Ion-exchanged pillared clays for selective catalytic reduction of NO by ethylene in the presence of oxygen

Abstract

Ion-exchanged pillared clays (PILCs) were studied as catalysts for selective catalytic reduction (SCR) of NO by ethylene. Three most important pillared clays, Al 2O 3-PILC (or Al-PILC), ZrO 2-PILC (or Zr-PILC) and TiO 2-PILC (or Ti-PILC), were synthesized. Cation exchanges were performed to prepare the following catalysts: Cu–Ti-PILC, Cu–Al-PILC, Cu–Zr-PILC, Cu–Al–Laponite, Fe–Ti-PILC, Ce–Ti-PILC, Ce–Ti-PILC, Co–Ti-PILC, Ag–Ti-PILC and Ga–Ti-PILC. Cu–Ti-PILC showed the highest activities at temperatures below 370°C, while Cu–Al-PILC was most active at above 370°C, and both catalysts were substantially more active than Cu-ZSM-5. No detectable N 2O was formed by all of these catalysts.

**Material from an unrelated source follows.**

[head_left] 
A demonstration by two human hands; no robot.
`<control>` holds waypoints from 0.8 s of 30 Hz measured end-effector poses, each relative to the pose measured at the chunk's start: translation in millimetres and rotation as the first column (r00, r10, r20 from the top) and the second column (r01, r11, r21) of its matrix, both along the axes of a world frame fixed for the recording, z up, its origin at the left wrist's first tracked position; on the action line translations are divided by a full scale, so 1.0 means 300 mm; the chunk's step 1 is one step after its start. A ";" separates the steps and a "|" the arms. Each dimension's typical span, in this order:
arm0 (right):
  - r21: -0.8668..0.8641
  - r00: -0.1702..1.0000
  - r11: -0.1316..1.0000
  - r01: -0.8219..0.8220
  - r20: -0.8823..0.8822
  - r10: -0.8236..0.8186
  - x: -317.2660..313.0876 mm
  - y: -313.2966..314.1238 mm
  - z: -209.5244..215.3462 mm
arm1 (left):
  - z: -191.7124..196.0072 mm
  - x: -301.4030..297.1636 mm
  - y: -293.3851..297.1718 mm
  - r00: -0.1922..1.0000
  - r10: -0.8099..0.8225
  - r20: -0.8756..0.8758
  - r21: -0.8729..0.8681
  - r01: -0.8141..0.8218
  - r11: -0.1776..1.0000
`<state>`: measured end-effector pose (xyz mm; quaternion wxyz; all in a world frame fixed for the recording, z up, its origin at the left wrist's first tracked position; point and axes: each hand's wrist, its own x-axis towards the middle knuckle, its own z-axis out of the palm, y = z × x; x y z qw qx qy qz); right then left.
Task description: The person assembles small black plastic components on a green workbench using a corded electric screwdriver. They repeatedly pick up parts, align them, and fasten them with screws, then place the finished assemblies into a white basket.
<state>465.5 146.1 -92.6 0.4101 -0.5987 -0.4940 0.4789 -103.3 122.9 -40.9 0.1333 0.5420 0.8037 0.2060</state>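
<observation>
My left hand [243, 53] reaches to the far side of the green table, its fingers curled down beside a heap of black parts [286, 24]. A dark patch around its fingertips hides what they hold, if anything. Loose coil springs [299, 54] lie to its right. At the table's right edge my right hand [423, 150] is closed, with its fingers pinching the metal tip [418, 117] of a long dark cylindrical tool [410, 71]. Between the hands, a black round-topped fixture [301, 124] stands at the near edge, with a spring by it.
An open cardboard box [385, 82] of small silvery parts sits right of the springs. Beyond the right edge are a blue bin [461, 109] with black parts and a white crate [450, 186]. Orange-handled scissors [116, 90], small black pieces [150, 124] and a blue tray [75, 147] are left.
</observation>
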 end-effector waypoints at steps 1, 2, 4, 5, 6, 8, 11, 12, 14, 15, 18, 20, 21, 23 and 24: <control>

H 2O and SO 2 only slightly deactivated the SCR activity of Cu–Ti-PILC, whereas severe deactivation was observed for Cu-ZSM-5. The catalytic activity of Cu–Ti-PILC was found to depend on the method and amount of copper loading. The catalytic activity increased with copper content until it reached 245% ion-exchange. The doping of 0.5 wt% Ce 2O 3 on Cu–Ti-PILC increased the activities from 10% to 30% while 1.0 wt% of Ce 2O 3 decreased the activity of Cu–Ti-PILC due to pore plugging. Cu–Ti-PILC was found to be an excellent catalyst for NO SCR by NH 3, but inactive when CH 4 was used as the reducing agent. Subjecting the Cu–Ti-PILC catalyst to 5% H 20 and 50 ppm SO 2 at 700°C for 2 h only slightly decreased its activity. TPR results showed that the overexchanged (245%) PILC sample contained Cu 2+, Cu + and CuO. The TPR temperatures for the Cu–Ti-PILC were substantially lower than that for Cu-ZSM-5, indicating easier redox on the PILC catalyst and hence higher SCR activity.